Recentemente, o Fundo Monetário Internacional anunciou que, num cenário otimista, o PIB per capita deve encolher em mais de 170 países. Em parte, a severa crise econômica que se aproxima em decorrência da Covid-19 é resultado da falta de planejamento das nossas instituições e organizações para mudanças dessa magnitude. A ineficácia na gestão de mudança aparece agora na crise de longo prazo, que vai reverberar pelos próximos anos. E, para as micro e pequenas empresas, a luta pela sobrevivência já começou.
Infelizmente, o coronavírus potencializou o horizonte de incertezas que marca nossa época. Lideranças se deparam agora com um macroambiente volátil e um microambiente que apresenta inúmeras alternativas.

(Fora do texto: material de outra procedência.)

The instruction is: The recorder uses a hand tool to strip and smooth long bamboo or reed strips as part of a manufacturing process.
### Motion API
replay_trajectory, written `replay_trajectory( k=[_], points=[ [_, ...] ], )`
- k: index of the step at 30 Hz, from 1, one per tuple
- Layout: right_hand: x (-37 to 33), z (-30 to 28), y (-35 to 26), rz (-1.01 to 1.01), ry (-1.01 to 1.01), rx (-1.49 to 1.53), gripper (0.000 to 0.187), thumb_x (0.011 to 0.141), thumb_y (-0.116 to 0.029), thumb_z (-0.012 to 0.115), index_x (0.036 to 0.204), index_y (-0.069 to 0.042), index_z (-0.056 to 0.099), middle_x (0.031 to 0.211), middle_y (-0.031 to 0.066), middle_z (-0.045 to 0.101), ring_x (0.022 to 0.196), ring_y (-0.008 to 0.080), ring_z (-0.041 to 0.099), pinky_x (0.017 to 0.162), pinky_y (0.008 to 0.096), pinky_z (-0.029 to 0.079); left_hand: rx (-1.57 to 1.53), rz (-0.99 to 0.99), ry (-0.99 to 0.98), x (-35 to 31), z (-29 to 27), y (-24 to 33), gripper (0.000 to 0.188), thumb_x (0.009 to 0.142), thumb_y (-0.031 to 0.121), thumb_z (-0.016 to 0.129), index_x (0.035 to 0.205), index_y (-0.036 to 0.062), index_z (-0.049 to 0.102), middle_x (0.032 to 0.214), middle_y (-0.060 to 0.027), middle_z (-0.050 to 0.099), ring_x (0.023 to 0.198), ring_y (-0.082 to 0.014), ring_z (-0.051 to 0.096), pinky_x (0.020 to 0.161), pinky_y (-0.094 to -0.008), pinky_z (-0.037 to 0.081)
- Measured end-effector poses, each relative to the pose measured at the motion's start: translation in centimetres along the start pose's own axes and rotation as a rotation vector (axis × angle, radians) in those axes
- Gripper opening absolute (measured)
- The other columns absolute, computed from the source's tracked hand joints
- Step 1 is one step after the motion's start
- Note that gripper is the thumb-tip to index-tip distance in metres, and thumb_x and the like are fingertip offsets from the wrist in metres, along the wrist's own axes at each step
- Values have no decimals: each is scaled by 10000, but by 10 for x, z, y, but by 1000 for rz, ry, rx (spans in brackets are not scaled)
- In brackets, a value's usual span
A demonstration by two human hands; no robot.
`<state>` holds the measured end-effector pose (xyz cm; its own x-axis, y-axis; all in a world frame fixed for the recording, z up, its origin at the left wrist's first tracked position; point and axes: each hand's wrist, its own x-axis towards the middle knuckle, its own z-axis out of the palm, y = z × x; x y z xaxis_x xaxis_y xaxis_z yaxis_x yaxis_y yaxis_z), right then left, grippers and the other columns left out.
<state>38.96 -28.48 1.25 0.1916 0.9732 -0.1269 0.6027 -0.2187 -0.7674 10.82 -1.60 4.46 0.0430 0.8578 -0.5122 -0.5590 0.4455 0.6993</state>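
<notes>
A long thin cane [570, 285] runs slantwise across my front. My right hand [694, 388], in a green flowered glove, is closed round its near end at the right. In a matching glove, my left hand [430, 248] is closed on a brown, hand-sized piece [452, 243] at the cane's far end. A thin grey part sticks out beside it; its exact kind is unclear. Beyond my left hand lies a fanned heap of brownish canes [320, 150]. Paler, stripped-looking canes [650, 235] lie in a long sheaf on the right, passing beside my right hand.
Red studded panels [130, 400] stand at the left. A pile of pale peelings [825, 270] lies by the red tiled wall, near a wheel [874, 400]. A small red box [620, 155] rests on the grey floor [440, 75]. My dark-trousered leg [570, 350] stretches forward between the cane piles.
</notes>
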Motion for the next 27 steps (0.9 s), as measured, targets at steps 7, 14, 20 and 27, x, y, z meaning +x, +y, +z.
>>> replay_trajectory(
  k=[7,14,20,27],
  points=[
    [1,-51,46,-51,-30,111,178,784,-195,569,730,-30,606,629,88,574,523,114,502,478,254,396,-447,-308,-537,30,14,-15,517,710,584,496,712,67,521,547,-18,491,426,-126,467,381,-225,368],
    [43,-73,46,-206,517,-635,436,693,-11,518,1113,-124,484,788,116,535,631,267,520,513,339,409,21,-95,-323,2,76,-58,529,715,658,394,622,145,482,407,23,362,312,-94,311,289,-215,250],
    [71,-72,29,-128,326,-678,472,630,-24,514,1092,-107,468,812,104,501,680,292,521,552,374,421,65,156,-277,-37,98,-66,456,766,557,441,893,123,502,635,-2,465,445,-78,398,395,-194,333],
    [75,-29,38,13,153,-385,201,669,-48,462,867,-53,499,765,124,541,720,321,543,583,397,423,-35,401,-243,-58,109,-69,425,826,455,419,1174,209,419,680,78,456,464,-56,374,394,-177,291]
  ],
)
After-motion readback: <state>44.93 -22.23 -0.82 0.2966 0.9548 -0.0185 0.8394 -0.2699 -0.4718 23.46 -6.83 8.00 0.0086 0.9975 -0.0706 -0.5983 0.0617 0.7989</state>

A complexidade é tamanha que a maioria das lideranças se sente soterrada pelas opções em curso, incapaz de tomar decisões. Paralisados, movidos apenas pelo instinto de sobrevivência, os líderes não agem — apenas reagem.
A economia comportamental estuda o fenômeno há décadas e lhe dá o nome de decision paralysis ou decision fatigue (“paralisia de decisão” ou “fadiga de decisão”, em português). Num artigo de 2000 intitulado “Quando a escolha é desmotivadora: pode-se desejar demais coisas boas?” (leia aqui, em inglês), Sheena Iyengar e Mark Lepper demonstram que, conforme as opções de escolhas aumentam, o mesmo ocorre com a dificuldade em decidir.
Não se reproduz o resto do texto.